Research Article: A degree-distribution based hierarchical agglomerative clustering algorithm for protein complexes identification

  • Authors:
  • Liang Yu;Lin Gao;Kui Li;Yi Zhao;David K. Y. Chiu

  • Affiliations:
  • School of Computer Science and Technology Xidian University, Xi'an 710071, China;School of Computer Science and Technology Xidian University, Xi'an 710071, China;School of Computer Science and Technology Xidian University, Xi'an 710071, China;Bioinformatics Group, Institute of Computing Technology, Chinese Academy of Sciences, Beijing 100080, China;School of Computer Science, University of Guelph, Guelph, Canada

  • Venue:
  • Computational Biology and Chemistry
  • Year:
  • 2011

Quantified Score

Hi-index 0.00

Visualization

Abstract

Since cellular functionality is typically envisioned as having a hierarchical structure, we propose a framework to identify modules (or clusters) within protein-protein interaction (PPI) networks in this paper.

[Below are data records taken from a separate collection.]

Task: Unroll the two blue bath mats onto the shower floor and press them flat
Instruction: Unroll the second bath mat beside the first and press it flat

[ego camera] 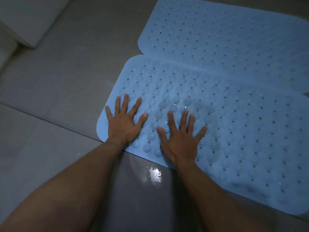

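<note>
I have my left hand (pixel 124 122) and right hand (pixel 181 139) spread wide, palms flat on the near blue perforated rubber mat (pixel 234 128), beside the far blue mat (pixel 225 36) on the grey tiled shower floor (pixel 58 81). I should lean my weight in and work outward so the suction cups seat

Head-worn view, steeply down, close.

The grey tiled floor (pixel 55 91) bears two blue mats lying flat, near mat (pixel 234 131) meeting far mat (pixel 217 34) edge to edge.
</note>
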Demonstrator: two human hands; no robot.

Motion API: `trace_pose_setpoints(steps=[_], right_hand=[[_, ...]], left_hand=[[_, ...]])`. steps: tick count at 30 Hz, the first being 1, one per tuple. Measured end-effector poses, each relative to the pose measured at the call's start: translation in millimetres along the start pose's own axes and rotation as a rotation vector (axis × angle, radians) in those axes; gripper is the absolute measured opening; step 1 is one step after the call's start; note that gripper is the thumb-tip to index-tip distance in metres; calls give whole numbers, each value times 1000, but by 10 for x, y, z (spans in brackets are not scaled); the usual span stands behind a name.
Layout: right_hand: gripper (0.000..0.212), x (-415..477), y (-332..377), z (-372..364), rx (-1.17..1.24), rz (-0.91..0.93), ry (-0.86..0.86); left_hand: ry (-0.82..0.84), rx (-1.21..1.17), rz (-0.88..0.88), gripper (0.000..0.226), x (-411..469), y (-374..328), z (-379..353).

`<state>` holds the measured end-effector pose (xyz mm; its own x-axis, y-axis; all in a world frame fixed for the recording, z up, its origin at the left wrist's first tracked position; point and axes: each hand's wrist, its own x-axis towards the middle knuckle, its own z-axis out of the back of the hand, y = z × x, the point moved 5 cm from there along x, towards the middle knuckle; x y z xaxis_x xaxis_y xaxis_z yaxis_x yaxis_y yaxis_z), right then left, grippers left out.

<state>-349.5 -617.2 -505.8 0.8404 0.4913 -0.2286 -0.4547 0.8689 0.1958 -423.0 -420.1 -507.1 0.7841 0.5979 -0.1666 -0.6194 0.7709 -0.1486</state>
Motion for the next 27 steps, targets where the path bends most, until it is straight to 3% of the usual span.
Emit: trace_pose_setpoints(steps=[6, 13, 15, 21, 27], right_hand=[[62, 21, 2, -38, -34, -2, -17], [58, 20, 26, -8, -62, -9, -25], [68, 32, 51, 11, -73, -7, -7], [125, -36, 58, 46, -117, 145, 75], [135, -52, 59, 41, -152, 185, 115]], left_hand=[[-13, 1, -12, 80, 22, -22, 17], [2, -14, -32, 78, 12, -37, 45], [-13, -28, -38, 75, 13, -38, 48], [-73, -38, -35, 69, 5, -22, 34], [-48, -26, -29, 78, -11, -26, 46]])
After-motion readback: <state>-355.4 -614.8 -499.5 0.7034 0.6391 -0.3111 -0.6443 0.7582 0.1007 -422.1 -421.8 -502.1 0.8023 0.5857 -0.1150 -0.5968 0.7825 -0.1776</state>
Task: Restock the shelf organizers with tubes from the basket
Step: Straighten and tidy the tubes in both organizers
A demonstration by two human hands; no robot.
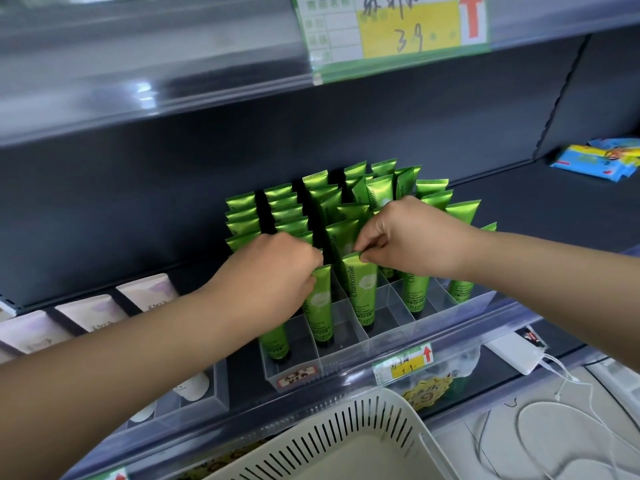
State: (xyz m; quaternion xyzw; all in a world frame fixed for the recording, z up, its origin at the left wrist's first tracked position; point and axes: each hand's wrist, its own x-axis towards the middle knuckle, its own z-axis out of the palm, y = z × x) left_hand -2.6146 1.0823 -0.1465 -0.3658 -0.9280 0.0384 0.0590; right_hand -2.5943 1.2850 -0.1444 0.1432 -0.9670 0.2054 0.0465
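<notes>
Left hand [277, 268]: fingers curled, pinching the crimped top of a green tube [320, 303] that stands upright in a front slot.
Right hand [408, 237]: thumb and forefinger nip the top edge of the neighbouring tube [362, 289], one slot to the right and also upright.
Organizer [346, 353]: a clear divided tray on the shelf. Both held tubes are already down inside its front compartments, caps at the bottom.
Rows behind [311, 202]: lane after lane of green tubes, close together, a few leaning.
Open slots [389, 308]: some front compartments right of the held tubes look bare, with single tubes standing further along.
Basket [363, 420]: white and slotted, just below the shelf edge. The part in view shows no tubes, and the rest is cut off.
Done: most lanes look filled, and these two tubes seem all but seated.
Left: probably letting go of both, straightening the leaners, and filling the remaining front gaps if the basket holds more.
</notes>
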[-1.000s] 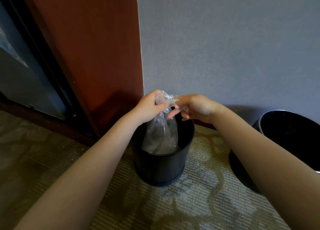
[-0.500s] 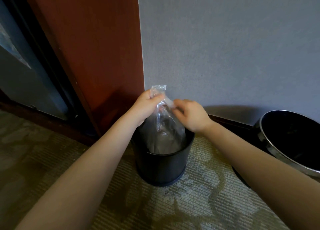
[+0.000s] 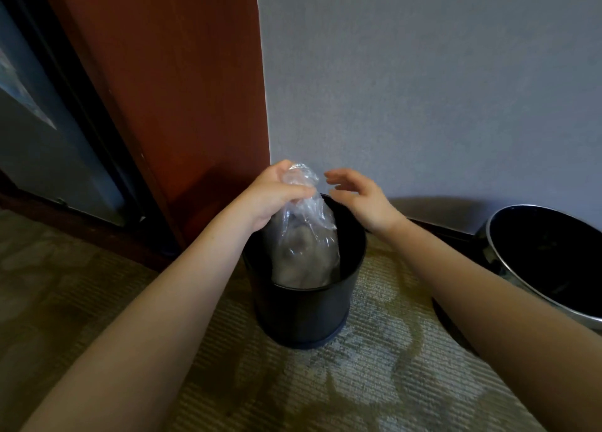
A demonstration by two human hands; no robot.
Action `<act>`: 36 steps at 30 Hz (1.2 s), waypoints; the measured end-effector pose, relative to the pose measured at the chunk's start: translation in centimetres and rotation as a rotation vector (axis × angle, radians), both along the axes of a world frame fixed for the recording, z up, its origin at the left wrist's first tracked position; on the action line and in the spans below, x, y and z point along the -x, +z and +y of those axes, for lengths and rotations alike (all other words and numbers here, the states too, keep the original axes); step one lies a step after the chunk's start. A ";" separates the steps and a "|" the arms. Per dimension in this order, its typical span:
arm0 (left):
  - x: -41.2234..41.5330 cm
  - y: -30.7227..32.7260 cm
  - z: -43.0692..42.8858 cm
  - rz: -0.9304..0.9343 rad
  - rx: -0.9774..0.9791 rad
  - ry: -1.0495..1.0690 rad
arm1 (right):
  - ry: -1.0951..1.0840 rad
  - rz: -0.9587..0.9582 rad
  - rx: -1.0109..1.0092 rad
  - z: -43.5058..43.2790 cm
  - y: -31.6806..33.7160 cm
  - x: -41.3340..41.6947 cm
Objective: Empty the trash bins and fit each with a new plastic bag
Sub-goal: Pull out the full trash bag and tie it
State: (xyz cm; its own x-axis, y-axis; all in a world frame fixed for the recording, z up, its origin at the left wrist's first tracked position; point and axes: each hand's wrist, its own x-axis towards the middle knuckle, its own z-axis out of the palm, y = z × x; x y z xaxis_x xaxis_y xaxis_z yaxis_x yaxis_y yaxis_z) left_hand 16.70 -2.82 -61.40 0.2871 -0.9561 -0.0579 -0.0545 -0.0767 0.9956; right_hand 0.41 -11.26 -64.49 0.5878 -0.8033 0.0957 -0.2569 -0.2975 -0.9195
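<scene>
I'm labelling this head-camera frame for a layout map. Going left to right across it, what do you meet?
In order: reddish-brown wooden panel → left hand → crumpled clear plastic bag → right hand → silver-rimmed round black bin. The small round black bin below the hands spans them, so I leave it out.

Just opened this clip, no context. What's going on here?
A person is handling the bag in a small black bin on the carpet. The left hand grips the gathered neck of the clear plastic bag, whose bottom sits inside the bin. The right hand is open beside the neck, not touching it. A second bin stands to the right.
</scene>
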 end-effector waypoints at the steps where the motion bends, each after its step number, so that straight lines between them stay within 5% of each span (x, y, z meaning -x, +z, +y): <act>1: 0.3 0.2 0.1 -0.003 0.003 -0.030 | 0.085 -0.023 -0.122 -0.2 0.3 0.0; 4: 0.9 0.6 0.5 -0.006 -0.002 -0.108 | 0.271 0.030 -0.202 -0.2 0.5 0.1; 9: 0.7 0.8 0.8 -0.127 -0.006 -0.137 | 0.253 0.070 -0.101 -0.2 1.0 0.3; 17: 0.0 -1.2 -0.3 -0.741 0.087 0.237 | 0.318 0.119 -0.059 0.0 2.2 -0.4; 19: 0.2 -1.2 -0.5 -0.702 0.086 0.289 | 0.283 0.151 0.015 0.1 2.0 -0.7; 25: -0.4 -0.3 -0.5 -0.126 0.062 0.136 | 0.222 0.234 0.192 -0.6 1.7 -0.3; 31: 0.0 -0.7 -0.5 -0.318 0.078 0.215 | 0.318 0.316 0.056 -0.8 2.5 0.4; 36: 0.5 0.5 -0.1 -0.390 0.184 0.091 | 0.028 -0.007 0.003 -1.5 3.6 0.5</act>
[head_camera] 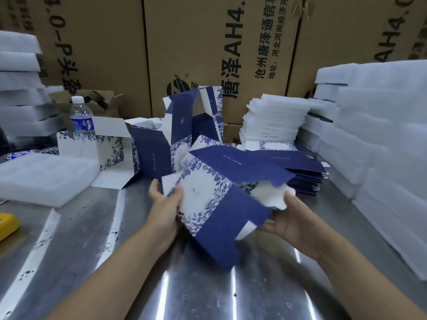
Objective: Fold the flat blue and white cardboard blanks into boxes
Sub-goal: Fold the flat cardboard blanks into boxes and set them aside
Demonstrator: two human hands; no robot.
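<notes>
Both hands hold one blank (208, 199) in the air, just above the near middle of the steel surface (208, 292). The blank is half opened and tilted. A white panel with blue flowers faces up, and dark blue panels go off from it toward the near side and the far right. The left hand (165, 204) grips the left edge of the white panel, with the thumb on top and the fingers curled behind the edge. The right hand (293, 222) holds the right side, with the thumb pressed on a white flap and the fingers under the card. This part is blurred, so I cannot tell how the flap is bent.

Beyond the blank, in the far middle, stand opened boxes (150, 153), some upright and some on their side, with flaps open. To the right of them lies a low pile (307, 174) of flat blanks. Behind the pile and along the right edge stand tall stacks of white foam (381, 146). More foam is stacked at the far left, and a foam tray (44, 176) lies on the surface near it. A bottle (81, 116) stands just behind the leftmost box. Brown cartons (208, 42) with printed text close the far side.
</notes>
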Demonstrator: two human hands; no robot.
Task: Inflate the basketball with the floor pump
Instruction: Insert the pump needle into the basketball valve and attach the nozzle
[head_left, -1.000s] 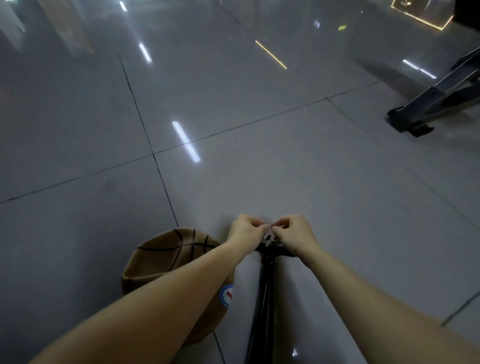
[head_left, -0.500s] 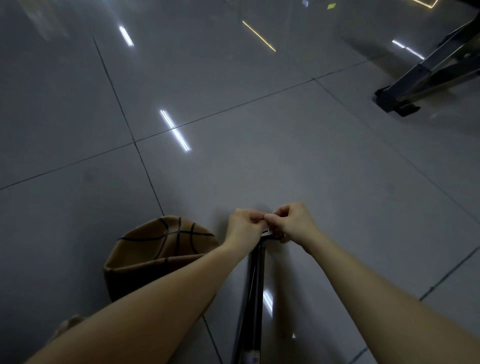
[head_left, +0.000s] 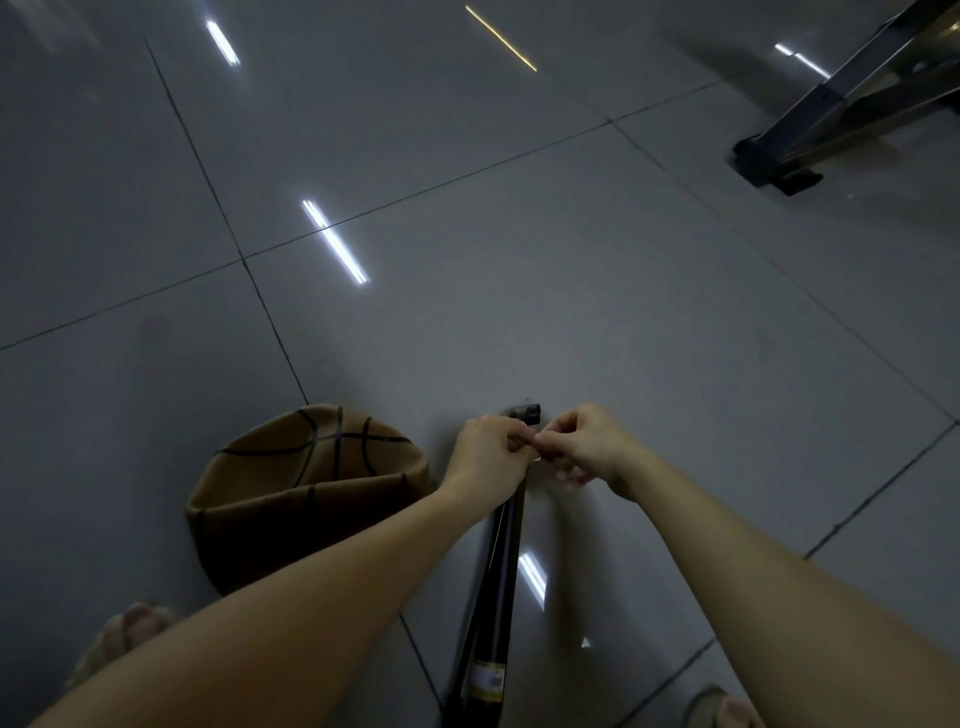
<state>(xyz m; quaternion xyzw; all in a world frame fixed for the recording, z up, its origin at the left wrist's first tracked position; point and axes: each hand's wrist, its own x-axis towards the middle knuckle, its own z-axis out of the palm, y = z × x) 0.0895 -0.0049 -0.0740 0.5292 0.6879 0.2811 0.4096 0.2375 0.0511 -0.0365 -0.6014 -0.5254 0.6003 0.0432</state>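
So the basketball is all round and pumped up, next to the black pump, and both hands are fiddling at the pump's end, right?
No. The head view shows the basketball caved in, not round. It does lie next to the black pump, and the left hand and right hand are fiddling at the pump's end.

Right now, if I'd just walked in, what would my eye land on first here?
Most likely the basketball, brown and badly caved in, lying on the glossy grey tiled floor at lower left. Just right of it, the left hand and right hand meet fingertip to fingertip, pinching some small part at the far end of the black floor pump; what it is I cannot tell.
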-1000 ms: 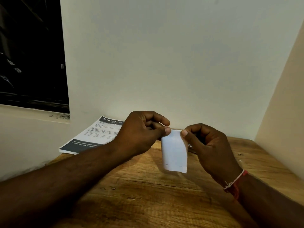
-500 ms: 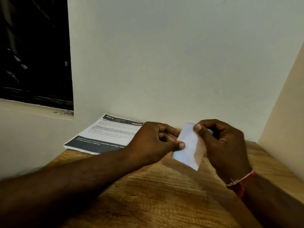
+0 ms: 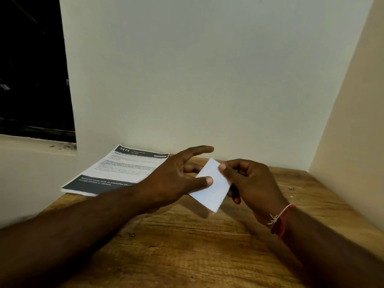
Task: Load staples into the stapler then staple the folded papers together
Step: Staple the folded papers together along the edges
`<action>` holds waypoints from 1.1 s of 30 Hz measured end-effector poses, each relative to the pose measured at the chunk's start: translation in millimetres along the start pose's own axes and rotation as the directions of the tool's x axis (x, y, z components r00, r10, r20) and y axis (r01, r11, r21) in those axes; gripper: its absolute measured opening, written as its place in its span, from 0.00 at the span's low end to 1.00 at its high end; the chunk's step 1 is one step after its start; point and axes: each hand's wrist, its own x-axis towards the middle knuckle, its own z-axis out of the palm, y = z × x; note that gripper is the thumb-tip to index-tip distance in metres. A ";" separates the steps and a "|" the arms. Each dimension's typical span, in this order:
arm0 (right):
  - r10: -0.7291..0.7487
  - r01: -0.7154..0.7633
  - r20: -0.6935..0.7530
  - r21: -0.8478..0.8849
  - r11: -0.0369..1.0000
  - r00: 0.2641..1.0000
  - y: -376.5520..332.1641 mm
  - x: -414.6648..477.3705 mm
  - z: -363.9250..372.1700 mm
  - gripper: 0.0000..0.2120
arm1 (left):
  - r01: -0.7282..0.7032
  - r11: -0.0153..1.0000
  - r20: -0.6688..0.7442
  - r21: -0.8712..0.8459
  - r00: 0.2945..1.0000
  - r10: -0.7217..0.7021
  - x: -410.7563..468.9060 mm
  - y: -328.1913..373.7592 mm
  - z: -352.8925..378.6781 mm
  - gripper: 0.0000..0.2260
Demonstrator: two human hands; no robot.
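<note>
My right hand (image 3: 253, 181) pinches the small folded white paper (image 3: 212, 188) by its edge, tilted in the air just right of the grey-and-white printed booklet (image 3: 116, 171), so my left hand (image 3: 176, 175), fingers spread loose with the thumb touching the sheet, can steady it; I see no stapler.

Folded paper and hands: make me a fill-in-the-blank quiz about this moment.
The hand pinching the folded paper is the ___ one.
The booklet shows in its dark header the number ___.
The red thread is tied round the right ___.
Missing words: right; 3414; wrist.
</note>
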 end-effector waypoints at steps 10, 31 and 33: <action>-0.036 0.001 -0.057 -0.529 0.849 0.998 28.7 25.7 -35.0 0.16 | 0.113 0.853 -0.090 -0.509 0.979 -0.183 13.8 -7.0 -14.3 0.14; 0.079 -0.057 0.090 -0.228 0.972 0.993 34.7 20.5 -18.2 0.11 | 0.038 0.817 -0.173 -0.576 0.971 -0.167 16.6 -14.8 -21.0 0.15; 0.129 -0.130 0.137 -0.002 0.992 0.982 26.9 16.6 -15.9 0.13 | 0.052 0.834 -0.166 -0.550 0.971 -0.170 16.8 -15.0 -21.5 0.13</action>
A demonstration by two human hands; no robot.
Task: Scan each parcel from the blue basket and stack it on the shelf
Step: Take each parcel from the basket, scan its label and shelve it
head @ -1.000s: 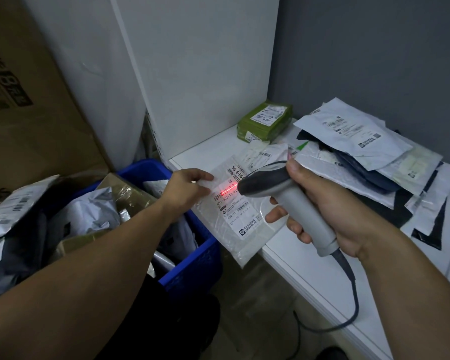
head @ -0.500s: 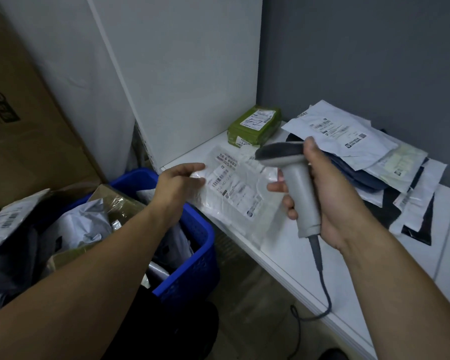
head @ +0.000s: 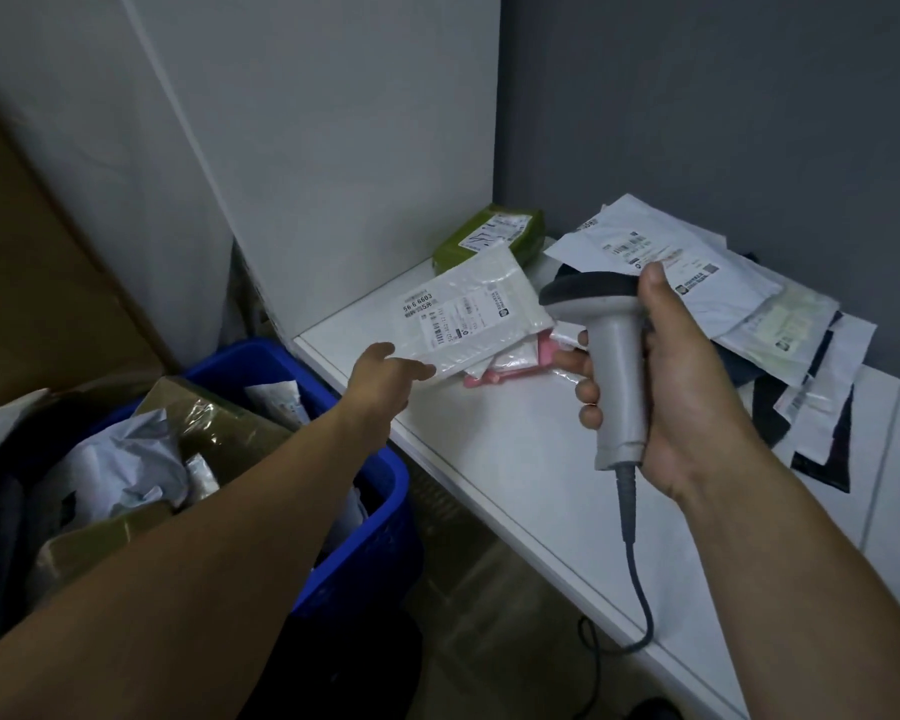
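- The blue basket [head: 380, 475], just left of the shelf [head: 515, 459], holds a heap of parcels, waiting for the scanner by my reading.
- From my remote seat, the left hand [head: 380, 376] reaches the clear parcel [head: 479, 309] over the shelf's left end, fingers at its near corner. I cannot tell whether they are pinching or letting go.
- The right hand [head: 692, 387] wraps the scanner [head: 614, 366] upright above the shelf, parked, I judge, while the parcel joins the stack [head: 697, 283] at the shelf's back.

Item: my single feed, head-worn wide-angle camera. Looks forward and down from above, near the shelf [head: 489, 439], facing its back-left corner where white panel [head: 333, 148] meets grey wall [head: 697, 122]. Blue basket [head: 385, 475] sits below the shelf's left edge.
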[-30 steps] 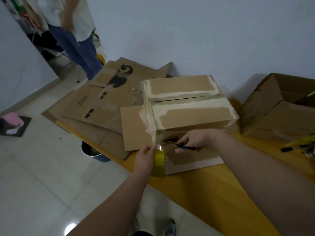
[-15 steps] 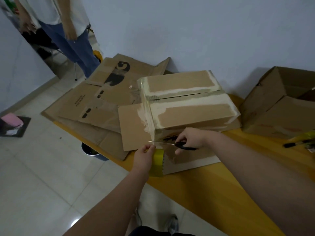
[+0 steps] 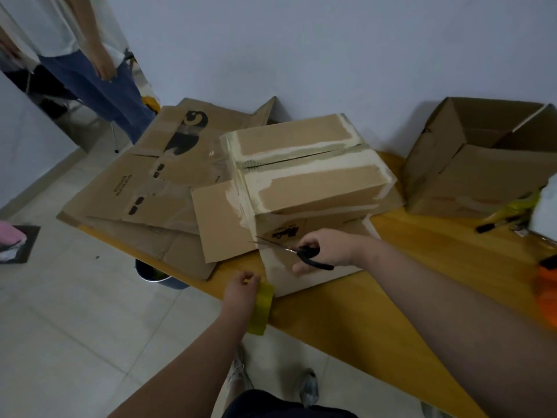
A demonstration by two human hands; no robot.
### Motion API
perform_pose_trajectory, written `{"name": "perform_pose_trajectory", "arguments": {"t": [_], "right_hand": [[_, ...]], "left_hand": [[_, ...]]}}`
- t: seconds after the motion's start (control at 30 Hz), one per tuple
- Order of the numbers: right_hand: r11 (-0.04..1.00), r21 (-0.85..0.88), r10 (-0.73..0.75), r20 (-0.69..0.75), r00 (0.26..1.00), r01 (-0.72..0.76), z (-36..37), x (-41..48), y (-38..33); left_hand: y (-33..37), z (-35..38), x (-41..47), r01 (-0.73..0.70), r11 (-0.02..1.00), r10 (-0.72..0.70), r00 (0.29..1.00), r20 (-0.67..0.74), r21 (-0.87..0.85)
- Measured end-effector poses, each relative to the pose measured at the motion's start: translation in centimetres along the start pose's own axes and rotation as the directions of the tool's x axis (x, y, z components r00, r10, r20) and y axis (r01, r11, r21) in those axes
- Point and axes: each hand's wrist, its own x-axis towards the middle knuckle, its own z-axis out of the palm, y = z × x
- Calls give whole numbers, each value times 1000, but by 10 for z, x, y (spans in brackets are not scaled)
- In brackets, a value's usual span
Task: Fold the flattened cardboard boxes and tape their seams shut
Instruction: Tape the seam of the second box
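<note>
Taped-up box sits on the yellow surface by the wall, flat cardboard stacked to its left; the right hand has its grip clamped on black scissors against the box front, and the left hand grips the yellow tape roll at the surface edge

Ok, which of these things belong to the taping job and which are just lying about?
In the job: taped box; scissors in the right hand; yellow tape roll in the left hand; flattened boxes.
Lying about: dark bucket; pink item on the floor; orange thing at the right edge.
</note>
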Motion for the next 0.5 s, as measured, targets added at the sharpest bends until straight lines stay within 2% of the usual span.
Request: {"name": "perform_pose_trajectory", "arguments": {"t": [0.07,0.17,0.2,0.27,0.33,0.37,0.43,0.5], "right_hand": [[997,41,74,-49,996,-72,9,-7,23],[951,274,215,-261,941,-141,40,-26,72],[924,343,296,-356,886,-170,54,-34,90],[859,436,478,-497,724,-268,79,-51,128],[787,482,614,-545,571,-385,93,-65,164],[758,442,652,-548,525,-480,98,-73,177],[695,341,696,-540,474,-633,103,-85,194],[685,351,711,-514,480,-639,107,-90,206]], "left_hand": [[3,4,-9,-41,998,39,999,34,38],[13,13,-22,-142,989,137,983,121,37],[16,17,-27,-177,984,170,973,158,33],[24,26,-36,-248,968,232,943,238,41],[31,38,-47,-293,955,262,910,322,52],[33,44,-51,-309,950,270,893,359,55],[36,57,-58,-339,939,280,857,433,63],[37,68,-65,-340,938,269,829,490,61]]}}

Based on the within-module and between-module edges of subgraphs and degree distribution, we present a formal module definition in PPI networks. Using the new module definition, an effective quantitative measure is introduced for the evaluation of the partition of PPI networks. Because of the hierarchical nature of functional modules, a hierarchical agglomerative clustering algorithm is developed based on the new measure in order to solve the problem of complexes detection within PPI networks. We use gold standard sets of protein complexes to validate the biological significance of predicted complexes. A comprehensive comparison is performed between our method and other four representative methods. The results show that our algorithm finds more protein complexes with high biological significance and a significant improvement. Furthermore, the predicted complexes by our method, whether dense or sparse, match well with known biological characteristics.